:: EXERCISE ::
Everything from the line holding "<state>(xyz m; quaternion" through the last line below must be repeated exactly, and nothing else.

:: SOURCE DATA ::
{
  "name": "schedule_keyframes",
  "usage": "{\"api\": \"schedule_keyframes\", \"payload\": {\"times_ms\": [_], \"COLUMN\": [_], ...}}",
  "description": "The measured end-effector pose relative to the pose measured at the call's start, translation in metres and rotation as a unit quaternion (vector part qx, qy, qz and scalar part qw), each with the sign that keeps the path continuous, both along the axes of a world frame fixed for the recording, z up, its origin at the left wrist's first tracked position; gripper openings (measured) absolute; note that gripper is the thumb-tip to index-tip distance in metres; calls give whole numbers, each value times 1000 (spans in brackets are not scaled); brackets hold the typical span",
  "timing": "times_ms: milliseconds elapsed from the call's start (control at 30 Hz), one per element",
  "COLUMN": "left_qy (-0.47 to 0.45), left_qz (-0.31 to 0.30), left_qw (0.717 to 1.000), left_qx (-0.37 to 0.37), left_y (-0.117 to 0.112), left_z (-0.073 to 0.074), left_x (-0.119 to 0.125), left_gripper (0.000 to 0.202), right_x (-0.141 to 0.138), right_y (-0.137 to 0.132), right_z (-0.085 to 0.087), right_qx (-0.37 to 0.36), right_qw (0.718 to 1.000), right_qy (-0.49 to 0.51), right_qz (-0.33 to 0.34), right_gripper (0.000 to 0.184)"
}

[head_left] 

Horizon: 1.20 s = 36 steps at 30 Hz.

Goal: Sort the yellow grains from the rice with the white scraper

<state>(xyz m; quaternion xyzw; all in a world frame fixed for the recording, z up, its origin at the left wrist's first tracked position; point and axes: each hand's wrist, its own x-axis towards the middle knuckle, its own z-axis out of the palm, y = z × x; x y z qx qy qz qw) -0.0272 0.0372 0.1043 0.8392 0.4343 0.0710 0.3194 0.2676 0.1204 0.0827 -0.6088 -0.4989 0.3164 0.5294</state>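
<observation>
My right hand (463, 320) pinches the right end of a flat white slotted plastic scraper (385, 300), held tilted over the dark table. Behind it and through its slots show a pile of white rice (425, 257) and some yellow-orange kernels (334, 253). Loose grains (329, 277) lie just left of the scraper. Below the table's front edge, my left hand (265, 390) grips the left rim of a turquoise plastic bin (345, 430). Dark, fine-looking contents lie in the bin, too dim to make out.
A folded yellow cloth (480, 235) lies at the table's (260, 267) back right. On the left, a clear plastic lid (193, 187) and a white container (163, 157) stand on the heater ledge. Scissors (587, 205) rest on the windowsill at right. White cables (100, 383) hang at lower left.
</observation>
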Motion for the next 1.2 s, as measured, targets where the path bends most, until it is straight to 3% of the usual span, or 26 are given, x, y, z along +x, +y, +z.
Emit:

:: SOLUTION TO THE PROBLEM ::
<state>(xyz m; quaternion xyzw; all in a world frame fixed for the recording, z up, its origin at the left wrist's first tracked position; point and axes: each hand's wrist, its own x-axis towards the middle knuckle, its own z-axis out of the palm, y = z × x; x y z qx qy qz qw) -0.0272 0.0372 0.1043 0.8392 0.4343 0.0710 0.3194 0.2676 0.1204 0.0827 -0.6088 -0.4989 0.3164 0.5294</state>
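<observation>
My right hand (463, 320) pinches the right end of a flat white slotted plastic scraper (385, 300), held tilted over the dark table. Behind it and through its slots show a pile of white rice (425, 257) and some yellow-orange kernels (334, 253). Loose grains (329, 277) lie just left of the scraper. Below the table's front edge, my left hand (265, 390) grips the left rim of a turquoise plastic bin (345, 430). Dark, fine-looking contents lie in the bin, too dim to make out.
A folded yellow cloth (480, 235) lies at the table's (260, 267) back right. On the left, a clear plastic lid (193, 187) and a white container (163, 157) stand on the heater ledge. Scissors (587, 205) rest on the windowsill at right. White cables (100, 383) hang at lower left.
</observation>
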Motion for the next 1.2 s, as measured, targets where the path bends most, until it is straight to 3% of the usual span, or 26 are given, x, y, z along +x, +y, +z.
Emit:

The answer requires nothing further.